読友さんのレビューに誘われて初・辺見庸。噛み砕いても噛み砕いても尚残るこの心のざらつきを表わす言葉を私はいまだ持ってはいないのが悔しい。凄い作品とめぐり合わせてくれた某氏を恨みたい(笑)特に第五章が凄い。このような『死』と向かい合う状況の中でも、パソコンのキーボード一文字づつでもこの人は『書かずに』『残さずに』いられなかったのだろう。辺見庸、の叫びが私に重く鋭く哀しく突き刺さって読了した。

2016/03/05

がま

社会に慷慨し、他人の不幸に対し鈍感な人間に憤激し、なによりも恥辱に塗れた自分自身に激昂する。世界のあらゆる事象に対して怒りを噴出し続ける著者は、ある日、脳出血に倒れ、半身麻痺の後遺症を患い、さらに悪性腫瘍が発覚する。癌の手術前、ベッドの上で自分自身への審問を行った著者は、自らに有罪判決を下す。罪名は、「底方における不実の罪」。
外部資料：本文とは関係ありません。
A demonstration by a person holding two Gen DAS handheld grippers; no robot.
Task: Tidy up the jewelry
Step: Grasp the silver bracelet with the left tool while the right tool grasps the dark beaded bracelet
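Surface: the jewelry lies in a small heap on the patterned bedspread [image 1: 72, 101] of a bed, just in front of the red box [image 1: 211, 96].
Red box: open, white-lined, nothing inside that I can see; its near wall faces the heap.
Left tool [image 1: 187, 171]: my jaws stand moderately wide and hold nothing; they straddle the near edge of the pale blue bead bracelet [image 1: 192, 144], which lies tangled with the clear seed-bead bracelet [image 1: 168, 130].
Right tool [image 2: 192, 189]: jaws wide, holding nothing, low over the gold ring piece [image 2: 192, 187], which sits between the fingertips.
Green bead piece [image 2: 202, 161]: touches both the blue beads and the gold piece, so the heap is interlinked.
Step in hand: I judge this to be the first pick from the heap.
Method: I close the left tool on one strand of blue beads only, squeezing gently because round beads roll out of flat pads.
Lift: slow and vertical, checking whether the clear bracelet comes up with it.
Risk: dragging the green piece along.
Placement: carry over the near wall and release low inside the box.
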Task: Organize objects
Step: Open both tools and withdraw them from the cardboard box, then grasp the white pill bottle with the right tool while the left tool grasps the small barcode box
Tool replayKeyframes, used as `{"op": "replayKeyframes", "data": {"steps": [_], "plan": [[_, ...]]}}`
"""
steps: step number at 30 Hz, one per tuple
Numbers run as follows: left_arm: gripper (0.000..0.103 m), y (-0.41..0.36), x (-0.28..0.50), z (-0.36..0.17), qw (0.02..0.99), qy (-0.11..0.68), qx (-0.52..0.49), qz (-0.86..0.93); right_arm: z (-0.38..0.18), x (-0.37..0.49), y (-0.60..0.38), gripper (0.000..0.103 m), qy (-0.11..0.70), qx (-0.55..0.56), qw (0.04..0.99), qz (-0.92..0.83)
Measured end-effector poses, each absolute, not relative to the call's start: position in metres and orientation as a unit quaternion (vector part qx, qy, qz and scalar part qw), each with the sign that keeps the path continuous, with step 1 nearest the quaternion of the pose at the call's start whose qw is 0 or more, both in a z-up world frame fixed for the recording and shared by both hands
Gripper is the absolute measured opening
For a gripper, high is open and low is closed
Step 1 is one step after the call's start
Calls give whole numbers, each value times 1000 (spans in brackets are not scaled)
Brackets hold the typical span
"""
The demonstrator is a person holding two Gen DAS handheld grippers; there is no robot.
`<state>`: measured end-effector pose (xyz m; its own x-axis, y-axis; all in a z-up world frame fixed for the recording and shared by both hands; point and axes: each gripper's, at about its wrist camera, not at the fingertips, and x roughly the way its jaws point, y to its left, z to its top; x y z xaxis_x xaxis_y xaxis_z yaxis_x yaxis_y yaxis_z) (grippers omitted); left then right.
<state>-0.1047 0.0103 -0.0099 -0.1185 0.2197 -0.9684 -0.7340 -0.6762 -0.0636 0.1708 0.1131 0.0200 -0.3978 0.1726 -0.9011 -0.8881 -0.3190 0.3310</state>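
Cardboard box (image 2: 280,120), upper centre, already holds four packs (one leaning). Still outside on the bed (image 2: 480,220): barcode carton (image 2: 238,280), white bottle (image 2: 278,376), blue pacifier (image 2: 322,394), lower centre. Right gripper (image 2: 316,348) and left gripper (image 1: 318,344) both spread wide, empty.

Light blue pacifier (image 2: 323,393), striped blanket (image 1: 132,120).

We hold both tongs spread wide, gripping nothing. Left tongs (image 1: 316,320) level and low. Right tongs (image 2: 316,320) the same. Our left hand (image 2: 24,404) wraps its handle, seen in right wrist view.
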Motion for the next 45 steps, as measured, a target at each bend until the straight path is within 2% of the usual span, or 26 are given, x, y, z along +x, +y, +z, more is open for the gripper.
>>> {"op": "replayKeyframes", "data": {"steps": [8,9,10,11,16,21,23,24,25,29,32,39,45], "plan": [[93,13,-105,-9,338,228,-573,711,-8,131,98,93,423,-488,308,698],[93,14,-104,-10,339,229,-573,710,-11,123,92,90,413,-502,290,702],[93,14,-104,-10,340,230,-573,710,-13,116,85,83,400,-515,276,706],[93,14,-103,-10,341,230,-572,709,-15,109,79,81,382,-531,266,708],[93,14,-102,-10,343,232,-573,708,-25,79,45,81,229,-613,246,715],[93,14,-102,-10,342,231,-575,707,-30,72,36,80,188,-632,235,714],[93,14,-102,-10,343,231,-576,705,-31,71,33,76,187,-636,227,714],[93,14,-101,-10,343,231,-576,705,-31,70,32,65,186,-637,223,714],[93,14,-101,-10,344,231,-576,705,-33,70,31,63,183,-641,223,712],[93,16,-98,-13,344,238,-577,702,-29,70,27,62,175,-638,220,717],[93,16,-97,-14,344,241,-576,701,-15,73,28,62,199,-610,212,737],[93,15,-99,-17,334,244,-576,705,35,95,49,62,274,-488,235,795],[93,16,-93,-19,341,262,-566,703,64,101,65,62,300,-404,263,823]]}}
暗く、グロテスクな懊悩を吐露する著者に、どこか仄かな共鳴を感じる。

2015/06/14

aya-panta

脳出血と癌に立て続けに襲われた著者が、死を間近に感じながら様々な問いかけをし答えを紡ぎだしている。『もの食う人びと』を読んでから、気になっては時折著書を読んできて、いつも外へ向けて、私が気付くこともないような観点から「これはおかしくないか?」と訴えている人だな、と思っていた。この作品では徹底的に「自分は」を問うているのだけど、そこでも「そうか、そういうふうに自分を見るのか」と、こちらを考え込ませてしまう力があって、やっぱり辺見庸ってなんか凄い。課せられたものだとして(も)、生きていてください。

2013/11/29

rakim

何時も警鐘を鳴らしまくっているヒトという印象でした。言いたいことはわかるけど・・・、の「・・・」の部分で反発も感じていました。病に倒れられた後の著作の再読。彼は依然鐘を鳴らし続けていらっしゃる。でもその音色が尼僧の鐘のようで、真摯に聴きとらなくてはならぬと今度は思うのです。逆側に立つ経験を得た者だけが持つ青い炎の熱さが伝わってきます。鐘の音に少しでも耳を傾ければそこに断固たる覚悟もできる。覚悟のできる人が多くなれば「見分け」がつけられるような社会が出来るかもしれない。巻尾の「審問」に溜息。

2010/06/20

どさんこ

辺見庸は常に自分に対して問いを発している。そして、死の淵を覗いてもなお、自分自身を裁こうとしている。苦しすぎやしませんか。そういう俺は自分に対してどこまで甘いんだと思い、情けないやら悲しいやら。